Bright Hill is a neighbourhood located near the city centre of Singapore. Built on a hilltop is a Buddhist religious institution that took its name from the area’s most famous landmark, Kong Meng San Phor Kark See Monastery (KMSPKS), which was founded in the midst of a former rubber plantation. The monastery was founded in 1921 by Venerable Sik Zhuan Dao, who wanted to create a hotel for monks. It also served as a place of Buddhist study and practice.
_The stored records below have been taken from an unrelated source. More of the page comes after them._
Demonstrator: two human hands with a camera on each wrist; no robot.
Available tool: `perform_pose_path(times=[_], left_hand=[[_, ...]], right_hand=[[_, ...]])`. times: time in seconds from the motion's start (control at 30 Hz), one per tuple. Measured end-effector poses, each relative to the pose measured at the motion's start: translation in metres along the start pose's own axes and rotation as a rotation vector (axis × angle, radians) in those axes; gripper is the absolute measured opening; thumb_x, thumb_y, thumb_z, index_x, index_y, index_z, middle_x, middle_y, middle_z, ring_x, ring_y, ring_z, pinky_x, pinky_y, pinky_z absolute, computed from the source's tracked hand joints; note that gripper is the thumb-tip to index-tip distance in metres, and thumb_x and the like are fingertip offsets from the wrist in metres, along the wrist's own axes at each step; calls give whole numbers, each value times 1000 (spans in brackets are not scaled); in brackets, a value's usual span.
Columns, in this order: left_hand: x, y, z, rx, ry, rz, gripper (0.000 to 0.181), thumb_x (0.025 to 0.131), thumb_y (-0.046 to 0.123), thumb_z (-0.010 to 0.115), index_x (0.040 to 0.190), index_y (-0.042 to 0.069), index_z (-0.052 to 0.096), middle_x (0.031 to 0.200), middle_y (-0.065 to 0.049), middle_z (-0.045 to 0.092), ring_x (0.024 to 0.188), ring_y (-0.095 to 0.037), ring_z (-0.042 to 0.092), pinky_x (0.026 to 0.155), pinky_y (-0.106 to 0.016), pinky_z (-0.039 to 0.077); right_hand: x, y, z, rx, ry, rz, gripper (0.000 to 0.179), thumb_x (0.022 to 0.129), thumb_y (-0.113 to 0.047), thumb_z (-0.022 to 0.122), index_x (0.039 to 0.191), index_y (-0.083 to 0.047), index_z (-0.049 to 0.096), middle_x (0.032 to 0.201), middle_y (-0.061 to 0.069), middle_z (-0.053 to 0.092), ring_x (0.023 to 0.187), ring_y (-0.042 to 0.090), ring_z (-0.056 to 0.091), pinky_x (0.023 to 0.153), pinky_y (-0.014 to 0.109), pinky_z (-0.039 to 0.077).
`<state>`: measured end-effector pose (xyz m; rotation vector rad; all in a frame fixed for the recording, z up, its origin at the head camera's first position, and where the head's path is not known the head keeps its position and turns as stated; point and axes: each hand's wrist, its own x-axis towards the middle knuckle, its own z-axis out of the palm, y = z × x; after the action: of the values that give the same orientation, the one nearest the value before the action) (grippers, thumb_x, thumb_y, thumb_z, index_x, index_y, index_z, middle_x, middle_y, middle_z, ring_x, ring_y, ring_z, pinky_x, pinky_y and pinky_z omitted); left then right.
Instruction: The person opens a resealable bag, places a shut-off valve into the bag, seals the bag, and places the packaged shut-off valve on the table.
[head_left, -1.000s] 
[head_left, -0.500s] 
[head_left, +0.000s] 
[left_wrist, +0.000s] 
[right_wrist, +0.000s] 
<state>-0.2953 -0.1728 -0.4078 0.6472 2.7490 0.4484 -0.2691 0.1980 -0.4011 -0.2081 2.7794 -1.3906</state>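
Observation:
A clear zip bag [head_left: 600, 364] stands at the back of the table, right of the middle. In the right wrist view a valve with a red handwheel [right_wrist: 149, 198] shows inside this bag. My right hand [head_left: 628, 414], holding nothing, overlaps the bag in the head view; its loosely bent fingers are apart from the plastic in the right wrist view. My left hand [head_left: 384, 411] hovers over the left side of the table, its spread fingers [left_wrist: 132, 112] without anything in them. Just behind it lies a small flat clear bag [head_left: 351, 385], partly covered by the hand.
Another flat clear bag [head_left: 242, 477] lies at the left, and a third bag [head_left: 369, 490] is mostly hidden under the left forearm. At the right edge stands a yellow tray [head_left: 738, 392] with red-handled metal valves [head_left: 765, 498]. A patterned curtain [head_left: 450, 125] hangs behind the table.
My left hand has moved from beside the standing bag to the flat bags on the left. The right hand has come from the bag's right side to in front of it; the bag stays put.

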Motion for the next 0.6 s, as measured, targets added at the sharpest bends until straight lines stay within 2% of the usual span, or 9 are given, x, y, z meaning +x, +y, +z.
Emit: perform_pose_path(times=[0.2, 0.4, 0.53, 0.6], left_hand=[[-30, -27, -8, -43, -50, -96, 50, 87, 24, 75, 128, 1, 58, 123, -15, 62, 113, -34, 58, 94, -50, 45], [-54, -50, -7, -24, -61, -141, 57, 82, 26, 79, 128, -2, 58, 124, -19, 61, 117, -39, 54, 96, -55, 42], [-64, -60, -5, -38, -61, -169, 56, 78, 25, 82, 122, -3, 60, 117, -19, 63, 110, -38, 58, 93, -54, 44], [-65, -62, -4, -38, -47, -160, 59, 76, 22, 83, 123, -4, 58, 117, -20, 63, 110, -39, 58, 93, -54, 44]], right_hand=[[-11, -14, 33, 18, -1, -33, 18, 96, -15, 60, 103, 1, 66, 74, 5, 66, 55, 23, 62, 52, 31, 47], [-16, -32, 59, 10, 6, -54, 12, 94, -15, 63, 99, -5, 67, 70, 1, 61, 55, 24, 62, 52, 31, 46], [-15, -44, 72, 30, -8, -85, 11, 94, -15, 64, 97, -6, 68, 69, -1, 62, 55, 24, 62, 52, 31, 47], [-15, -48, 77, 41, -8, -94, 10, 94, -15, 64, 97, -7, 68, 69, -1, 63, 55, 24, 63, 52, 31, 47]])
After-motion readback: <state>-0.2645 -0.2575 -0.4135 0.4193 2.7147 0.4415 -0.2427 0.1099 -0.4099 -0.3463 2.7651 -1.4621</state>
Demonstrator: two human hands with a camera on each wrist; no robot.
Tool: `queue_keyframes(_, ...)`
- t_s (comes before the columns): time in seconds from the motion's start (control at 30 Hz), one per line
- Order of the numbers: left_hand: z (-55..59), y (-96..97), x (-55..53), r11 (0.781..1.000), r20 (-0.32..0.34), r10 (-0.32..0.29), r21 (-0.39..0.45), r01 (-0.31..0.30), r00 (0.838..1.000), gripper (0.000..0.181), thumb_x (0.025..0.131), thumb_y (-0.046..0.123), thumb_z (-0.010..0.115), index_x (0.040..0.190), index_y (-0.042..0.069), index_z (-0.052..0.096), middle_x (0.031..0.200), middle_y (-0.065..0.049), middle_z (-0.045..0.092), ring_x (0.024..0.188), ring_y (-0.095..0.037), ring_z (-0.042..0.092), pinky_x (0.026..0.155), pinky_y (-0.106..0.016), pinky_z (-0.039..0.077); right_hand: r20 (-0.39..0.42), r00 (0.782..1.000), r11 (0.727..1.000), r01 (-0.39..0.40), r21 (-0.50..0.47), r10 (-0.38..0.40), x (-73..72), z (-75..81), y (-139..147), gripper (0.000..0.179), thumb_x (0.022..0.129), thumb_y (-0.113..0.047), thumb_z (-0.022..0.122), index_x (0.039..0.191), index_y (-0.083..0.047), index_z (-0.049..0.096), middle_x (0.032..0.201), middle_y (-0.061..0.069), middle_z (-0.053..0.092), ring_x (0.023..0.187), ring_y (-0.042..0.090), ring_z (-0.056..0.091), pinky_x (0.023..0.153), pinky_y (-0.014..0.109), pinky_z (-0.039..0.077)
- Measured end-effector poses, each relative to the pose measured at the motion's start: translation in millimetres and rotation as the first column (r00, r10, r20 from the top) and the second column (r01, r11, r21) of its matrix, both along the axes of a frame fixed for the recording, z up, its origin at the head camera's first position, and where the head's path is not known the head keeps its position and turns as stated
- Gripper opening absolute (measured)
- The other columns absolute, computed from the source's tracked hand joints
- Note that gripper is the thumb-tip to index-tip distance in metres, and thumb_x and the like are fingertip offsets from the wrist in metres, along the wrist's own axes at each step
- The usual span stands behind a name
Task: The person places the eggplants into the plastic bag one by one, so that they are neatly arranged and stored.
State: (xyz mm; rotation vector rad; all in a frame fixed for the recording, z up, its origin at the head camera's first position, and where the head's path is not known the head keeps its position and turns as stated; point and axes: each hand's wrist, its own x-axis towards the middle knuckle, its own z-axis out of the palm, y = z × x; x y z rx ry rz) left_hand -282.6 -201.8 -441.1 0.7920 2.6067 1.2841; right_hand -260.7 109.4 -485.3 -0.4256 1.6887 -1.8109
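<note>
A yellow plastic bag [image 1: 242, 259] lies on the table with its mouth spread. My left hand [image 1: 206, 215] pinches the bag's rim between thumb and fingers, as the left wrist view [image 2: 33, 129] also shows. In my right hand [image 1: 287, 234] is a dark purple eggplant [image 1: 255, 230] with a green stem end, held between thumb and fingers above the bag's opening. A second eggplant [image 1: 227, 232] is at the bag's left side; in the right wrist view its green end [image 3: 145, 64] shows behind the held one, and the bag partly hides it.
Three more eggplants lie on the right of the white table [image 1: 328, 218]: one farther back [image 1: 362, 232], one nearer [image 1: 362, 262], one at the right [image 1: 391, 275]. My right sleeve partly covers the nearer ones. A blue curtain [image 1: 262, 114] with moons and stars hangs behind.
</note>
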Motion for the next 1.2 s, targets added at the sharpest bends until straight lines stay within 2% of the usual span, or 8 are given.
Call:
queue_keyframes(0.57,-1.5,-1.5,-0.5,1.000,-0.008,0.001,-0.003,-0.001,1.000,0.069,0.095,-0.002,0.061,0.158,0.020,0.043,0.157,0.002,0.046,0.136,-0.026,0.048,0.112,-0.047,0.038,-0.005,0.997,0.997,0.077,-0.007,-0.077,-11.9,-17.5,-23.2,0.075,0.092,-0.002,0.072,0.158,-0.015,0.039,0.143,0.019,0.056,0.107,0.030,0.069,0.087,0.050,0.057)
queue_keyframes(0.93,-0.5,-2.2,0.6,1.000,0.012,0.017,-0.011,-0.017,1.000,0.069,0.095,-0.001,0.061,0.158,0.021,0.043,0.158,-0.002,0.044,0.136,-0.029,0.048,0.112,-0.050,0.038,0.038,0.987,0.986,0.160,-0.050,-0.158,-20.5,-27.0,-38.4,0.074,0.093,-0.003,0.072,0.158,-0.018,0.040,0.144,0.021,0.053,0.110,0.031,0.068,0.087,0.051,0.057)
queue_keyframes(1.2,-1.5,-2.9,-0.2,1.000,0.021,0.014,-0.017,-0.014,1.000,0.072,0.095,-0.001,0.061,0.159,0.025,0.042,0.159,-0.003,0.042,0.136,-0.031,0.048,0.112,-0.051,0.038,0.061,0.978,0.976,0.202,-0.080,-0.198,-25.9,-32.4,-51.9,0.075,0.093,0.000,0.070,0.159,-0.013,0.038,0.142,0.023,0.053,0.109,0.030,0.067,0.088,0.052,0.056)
The Phor Kark See Monastery is Singapore’s largest Buddhist temple, covering almost 20 acres – the size of 11 football fields. There is a greater feeling of natural serenity in the setting with both Lower Pierce Reservoir and MacRitchie Reservoir to its west and south, respectively, as well as Bishan-Ang Mo Kio Park’s lush greenery to its north.
Thousands of Buddhists visit the temple to make merit every year during Vesak Day, the most important day in the Buddhist calendar. Many people will begin by performing the “Three-step, one-bow” ceremony first established by this temple in 1984. At the conclusion of this procession, devotees chant mantras or the name of Buddha and bow once every three steps as they circle the temple’s perimeter.
Even for non-religious visitors like myself, the exquisite craftsmanship that may be seen throughout the complex is breathtaking. The architecture of the property is a unique combination of Southern Chinese and Southeast Asian architectural styles, with dramatic dragon-topped tiled roofs, meticulously manicured gardens, and bright verandahs.
The Singapore Buddhist Federation and Kong Meng San Phor Kark See Monastery have joined forces to organize a Vesak celebration this year. The highlights of this celebration are the six huge lanterns created by Sichuan’s renowned lantern makers, who are in charge of this year’s River Hongbao light up.